START DATASET EXCERPTS
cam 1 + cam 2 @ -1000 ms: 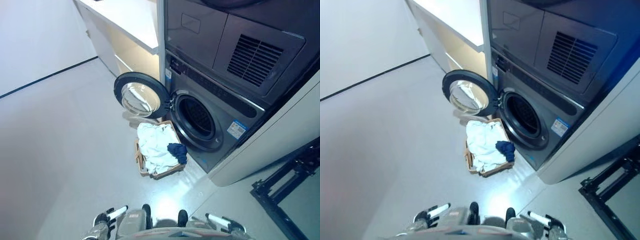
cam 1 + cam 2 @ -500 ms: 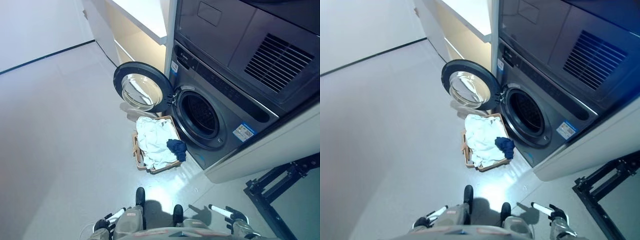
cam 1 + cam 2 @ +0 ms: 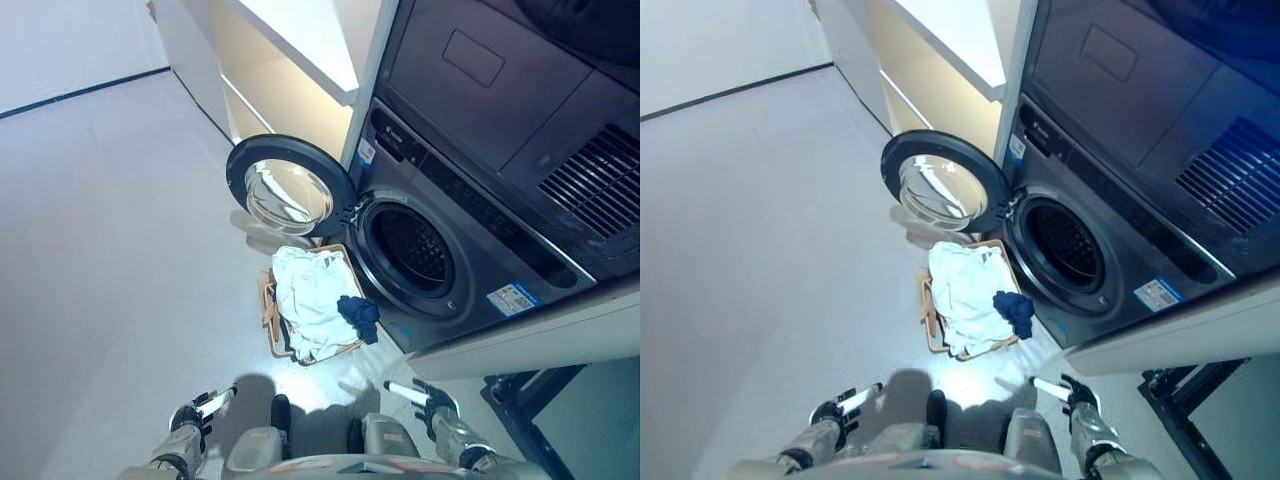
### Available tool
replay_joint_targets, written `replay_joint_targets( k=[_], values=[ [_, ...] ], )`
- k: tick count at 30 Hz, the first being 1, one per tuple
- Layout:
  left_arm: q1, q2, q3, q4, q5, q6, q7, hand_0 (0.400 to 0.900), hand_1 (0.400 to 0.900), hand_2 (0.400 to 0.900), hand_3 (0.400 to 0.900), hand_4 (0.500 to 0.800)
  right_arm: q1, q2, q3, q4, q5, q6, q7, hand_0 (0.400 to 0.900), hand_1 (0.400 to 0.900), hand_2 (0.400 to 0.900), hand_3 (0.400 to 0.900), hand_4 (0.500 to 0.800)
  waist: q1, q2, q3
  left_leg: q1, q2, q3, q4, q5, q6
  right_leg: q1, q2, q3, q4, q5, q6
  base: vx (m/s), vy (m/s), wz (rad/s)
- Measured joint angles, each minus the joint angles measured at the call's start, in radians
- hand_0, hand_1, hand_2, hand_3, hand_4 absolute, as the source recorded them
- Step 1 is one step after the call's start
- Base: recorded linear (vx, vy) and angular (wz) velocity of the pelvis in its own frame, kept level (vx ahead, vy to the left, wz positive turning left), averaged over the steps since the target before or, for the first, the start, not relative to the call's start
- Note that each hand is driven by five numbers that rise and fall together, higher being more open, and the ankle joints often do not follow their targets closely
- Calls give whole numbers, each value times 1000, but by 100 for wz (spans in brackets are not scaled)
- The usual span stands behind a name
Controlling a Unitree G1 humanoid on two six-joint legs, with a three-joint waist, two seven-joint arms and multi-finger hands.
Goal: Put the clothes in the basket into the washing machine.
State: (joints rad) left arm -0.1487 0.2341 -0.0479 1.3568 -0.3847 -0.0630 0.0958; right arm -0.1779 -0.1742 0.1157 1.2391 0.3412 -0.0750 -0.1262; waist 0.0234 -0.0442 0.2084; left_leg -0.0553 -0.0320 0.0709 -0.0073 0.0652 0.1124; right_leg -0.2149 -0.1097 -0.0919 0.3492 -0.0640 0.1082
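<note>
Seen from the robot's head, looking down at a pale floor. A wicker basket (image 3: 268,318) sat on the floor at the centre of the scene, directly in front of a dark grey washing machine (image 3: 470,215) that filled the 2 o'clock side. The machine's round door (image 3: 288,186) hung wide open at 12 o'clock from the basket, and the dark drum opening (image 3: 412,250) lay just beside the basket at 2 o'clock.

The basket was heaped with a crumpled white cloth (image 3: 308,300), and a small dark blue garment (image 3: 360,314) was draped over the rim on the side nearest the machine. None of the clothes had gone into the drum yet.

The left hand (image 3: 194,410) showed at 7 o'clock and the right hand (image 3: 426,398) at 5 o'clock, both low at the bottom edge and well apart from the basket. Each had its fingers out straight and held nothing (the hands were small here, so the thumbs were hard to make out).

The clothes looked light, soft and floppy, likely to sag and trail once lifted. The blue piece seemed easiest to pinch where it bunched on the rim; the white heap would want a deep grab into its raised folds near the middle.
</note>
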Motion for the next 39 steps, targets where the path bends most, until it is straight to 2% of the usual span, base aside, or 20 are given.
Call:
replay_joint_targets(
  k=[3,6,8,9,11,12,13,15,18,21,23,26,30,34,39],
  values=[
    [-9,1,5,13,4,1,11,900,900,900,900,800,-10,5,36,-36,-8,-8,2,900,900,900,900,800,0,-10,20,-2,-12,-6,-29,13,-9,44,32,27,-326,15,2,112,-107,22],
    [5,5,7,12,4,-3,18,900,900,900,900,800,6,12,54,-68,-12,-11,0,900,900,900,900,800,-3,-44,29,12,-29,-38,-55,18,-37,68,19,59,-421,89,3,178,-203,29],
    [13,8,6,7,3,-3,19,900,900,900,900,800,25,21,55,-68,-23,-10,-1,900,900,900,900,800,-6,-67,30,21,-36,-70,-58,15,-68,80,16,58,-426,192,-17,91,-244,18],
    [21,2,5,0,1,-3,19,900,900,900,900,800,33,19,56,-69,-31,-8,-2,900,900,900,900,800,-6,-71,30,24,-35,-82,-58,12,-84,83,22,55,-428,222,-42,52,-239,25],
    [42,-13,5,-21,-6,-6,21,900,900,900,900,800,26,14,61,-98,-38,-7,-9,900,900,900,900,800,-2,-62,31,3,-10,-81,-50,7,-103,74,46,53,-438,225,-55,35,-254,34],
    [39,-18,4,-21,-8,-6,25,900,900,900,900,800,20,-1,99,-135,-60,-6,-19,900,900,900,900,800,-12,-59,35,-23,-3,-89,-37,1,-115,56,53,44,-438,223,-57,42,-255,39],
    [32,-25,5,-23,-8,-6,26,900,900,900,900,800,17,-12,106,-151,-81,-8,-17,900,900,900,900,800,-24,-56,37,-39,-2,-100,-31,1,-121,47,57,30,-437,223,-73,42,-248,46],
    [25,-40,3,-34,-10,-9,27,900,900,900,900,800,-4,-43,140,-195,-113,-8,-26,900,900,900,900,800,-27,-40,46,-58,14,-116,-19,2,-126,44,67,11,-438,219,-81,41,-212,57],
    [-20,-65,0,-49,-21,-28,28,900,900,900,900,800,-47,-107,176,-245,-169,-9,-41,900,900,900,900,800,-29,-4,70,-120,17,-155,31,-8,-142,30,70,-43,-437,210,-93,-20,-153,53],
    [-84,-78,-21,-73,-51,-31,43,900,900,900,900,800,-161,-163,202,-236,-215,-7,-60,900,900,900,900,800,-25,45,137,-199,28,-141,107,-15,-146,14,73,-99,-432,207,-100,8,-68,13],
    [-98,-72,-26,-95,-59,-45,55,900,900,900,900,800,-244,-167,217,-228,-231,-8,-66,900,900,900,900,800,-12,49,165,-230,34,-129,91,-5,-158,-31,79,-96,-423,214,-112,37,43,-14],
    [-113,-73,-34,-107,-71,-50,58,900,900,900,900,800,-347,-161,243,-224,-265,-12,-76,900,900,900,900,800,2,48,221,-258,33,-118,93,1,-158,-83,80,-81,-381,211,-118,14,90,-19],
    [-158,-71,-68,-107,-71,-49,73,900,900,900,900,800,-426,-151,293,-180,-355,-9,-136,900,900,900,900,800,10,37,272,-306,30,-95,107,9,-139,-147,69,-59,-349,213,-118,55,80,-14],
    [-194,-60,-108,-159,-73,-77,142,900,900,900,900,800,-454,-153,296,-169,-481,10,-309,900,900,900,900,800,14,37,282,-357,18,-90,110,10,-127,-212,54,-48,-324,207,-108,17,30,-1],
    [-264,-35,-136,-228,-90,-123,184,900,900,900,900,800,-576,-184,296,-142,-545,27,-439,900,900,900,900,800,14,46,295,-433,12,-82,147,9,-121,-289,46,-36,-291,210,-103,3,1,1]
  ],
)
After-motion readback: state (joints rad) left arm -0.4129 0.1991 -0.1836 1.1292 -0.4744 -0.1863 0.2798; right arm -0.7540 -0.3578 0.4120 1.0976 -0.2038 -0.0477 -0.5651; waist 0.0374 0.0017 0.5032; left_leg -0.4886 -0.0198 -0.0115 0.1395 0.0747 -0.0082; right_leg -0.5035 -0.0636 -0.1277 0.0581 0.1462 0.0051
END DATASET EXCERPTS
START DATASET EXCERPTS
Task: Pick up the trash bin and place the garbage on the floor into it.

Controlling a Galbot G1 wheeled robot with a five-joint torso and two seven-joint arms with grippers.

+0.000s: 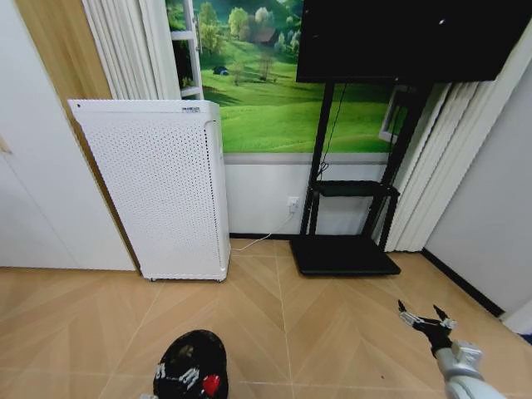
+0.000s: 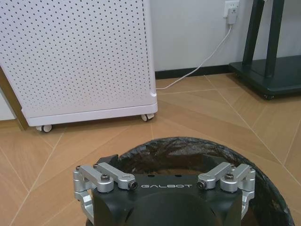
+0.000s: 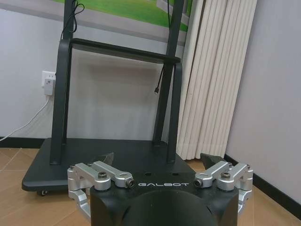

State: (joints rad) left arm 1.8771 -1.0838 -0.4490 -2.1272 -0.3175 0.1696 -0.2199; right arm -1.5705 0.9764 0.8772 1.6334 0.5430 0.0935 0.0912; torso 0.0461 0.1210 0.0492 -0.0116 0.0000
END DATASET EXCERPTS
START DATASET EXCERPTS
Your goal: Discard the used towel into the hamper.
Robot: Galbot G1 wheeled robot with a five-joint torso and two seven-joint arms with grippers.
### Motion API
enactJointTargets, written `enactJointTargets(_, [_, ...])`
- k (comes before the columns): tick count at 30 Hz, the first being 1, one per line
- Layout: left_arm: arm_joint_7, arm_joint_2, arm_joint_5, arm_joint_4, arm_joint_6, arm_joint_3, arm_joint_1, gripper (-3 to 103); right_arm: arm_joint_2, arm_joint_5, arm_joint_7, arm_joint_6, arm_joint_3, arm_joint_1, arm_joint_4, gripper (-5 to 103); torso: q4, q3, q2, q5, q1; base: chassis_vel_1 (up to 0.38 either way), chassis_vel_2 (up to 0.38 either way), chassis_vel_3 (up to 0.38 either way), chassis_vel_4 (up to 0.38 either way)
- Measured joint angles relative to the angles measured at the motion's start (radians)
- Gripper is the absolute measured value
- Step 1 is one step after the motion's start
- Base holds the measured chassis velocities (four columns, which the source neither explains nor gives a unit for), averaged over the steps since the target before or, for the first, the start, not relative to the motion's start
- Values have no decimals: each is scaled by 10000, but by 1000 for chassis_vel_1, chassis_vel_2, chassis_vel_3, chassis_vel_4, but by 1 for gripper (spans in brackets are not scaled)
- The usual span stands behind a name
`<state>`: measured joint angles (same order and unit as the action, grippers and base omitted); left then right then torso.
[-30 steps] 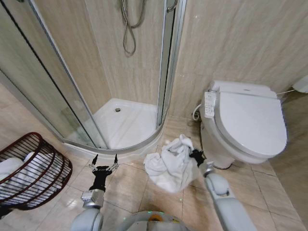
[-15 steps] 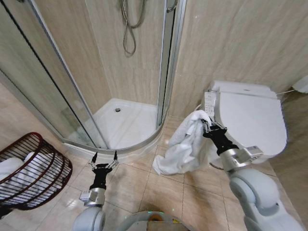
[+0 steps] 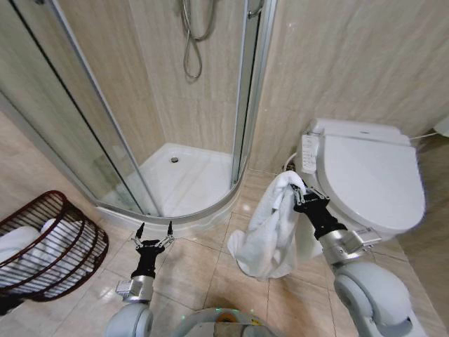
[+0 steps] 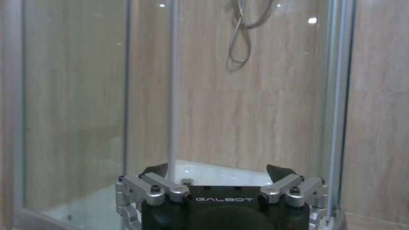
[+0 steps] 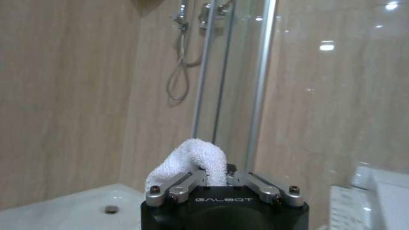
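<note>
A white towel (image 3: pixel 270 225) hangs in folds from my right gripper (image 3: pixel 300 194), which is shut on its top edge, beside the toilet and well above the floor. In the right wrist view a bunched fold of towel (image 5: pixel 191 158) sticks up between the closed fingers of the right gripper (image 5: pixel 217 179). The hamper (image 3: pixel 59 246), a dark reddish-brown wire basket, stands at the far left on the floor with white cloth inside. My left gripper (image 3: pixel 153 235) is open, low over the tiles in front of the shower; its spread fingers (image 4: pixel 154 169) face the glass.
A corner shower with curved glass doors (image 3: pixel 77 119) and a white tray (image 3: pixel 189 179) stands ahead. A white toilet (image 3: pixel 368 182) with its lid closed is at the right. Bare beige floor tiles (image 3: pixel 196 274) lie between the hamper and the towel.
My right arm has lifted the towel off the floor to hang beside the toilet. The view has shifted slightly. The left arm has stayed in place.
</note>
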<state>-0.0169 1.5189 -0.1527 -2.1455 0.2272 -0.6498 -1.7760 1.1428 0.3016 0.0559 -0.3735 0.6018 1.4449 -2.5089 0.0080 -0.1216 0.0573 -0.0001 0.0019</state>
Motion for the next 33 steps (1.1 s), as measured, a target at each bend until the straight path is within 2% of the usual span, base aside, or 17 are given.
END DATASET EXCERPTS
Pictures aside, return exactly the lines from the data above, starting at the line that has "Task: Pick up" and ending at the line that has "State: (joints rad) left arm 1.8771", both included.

» **EXPECTED OUTPUT**:
Task: Pick up the trash bin and place the garbage on the floor into it.

Controlling a Galbot G1 wheeled robot with a five-joint torso and two seven-joint arms with grippers.

+0.000s: 
+0.000s: 
+0.000s: 

State: (joints rad) left arm 1.8771 -1.0838 -0.4490 -2.1272 -0.3175 0.1696 -0.2199; right arm -1.5705 0.9764 0.8772 1.6334 0.5430 0.0935 0.0912; torso 0.0461 0.1210 0.0492 -0.0116 0.0000

Work on this exercise is complete.